Third Day of the Festival:
The third day of the festival is called “Mattu Pongal”, which is related with cattle. On this very day cattle are decorated with flowers and offered good food. This day thereby signifies the importance of cattle in agricultural activities. The farm animals are taken to the village centers for cattle competition where villagers gather to watch the competition. Big hullabaloo can be seen when the game “Manji Virattu” gets started in which young men hound the running bulls. At some locations “Jallikattu” is held. It is a bull fight competition in which money bags are attached to the horns of the fierce bulls & unarmed competitors try to run off with the wads of money that are tied to the horns of the bulls. At times, a red piece of cloth is tied & the one who wards off that cloth from the horns of the bulls gets rewarded. Competition like chewing of sugarcane is also held.
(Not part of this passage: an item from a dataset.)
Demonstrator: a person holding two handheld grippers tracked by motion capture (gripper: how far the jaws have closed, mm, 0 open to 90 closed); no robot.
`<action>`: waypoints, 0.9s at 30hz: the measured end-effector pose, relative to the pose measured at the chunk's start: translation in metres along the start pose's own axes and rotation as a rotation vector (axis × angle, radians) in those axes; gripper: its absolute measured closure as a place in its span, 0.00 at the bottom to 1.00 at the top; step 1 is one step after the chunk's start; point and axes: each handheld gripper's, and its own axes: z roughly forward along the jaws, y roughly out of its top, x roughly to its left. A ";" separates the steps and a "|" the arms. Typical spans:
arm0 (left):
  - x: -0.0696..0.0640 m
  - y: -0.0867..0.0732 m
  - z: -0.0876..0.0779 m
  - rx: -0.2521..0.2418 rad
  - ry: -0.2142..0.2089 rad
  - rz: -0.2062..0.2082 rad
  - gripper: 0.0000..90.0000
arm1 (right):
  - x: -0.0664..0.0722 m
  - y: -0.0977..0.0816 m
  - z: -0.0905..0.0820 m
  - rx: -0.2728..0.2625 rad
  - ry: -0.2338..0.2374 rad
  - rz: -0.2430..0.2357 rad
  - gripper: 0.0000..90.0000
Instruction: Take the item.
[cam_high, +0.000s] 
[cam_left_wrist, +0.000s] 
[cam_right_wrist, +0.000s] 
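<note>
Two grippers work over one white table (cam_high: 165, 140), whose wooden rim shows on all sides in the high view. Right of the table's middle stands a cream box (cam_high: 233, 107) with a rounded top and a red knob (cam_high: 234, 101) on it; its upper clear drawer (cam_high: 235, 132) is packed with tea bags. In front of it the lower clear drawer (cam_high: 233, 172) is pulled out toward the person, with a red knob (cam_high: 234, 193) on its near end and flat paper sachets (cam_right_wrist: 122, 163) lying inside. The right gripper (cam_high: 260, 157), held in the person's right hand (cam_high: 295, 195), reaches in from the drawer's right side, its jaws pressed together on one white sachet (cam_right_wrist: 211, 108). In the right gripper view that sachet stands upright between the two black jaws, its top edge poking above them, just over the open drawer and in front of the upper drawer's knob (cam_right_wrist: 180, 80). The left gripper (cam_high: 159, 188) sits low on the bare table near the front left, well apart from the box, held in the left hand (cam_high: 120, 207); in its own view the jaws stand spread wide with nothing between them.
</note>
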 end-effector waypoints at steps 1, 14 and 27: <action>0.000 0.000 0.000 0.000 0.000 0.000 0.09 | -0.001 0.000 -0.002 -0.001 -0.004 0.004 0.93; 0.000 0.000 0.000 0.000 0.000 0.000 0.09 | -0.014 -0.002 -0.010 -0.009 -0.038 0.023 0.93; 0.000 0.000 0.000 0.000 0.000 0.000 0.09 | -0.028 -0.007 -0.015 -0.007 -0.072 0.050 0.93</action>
Fourth Day of the Festival:
The fourth day also called Kaanum Pongal is a time for family reunion. On this very day people pay a visit to their relatives’ houses and greet each other. Married women visit their parents’ home with gifts and sweets.

Since Pongal is a pastoral, agrarian based celebration that rejoices harvests, the Sun is considered a vital part of the events. It is due to the fact that the Sun is the representation of life on the earth and without it corps cannot sprout & grow.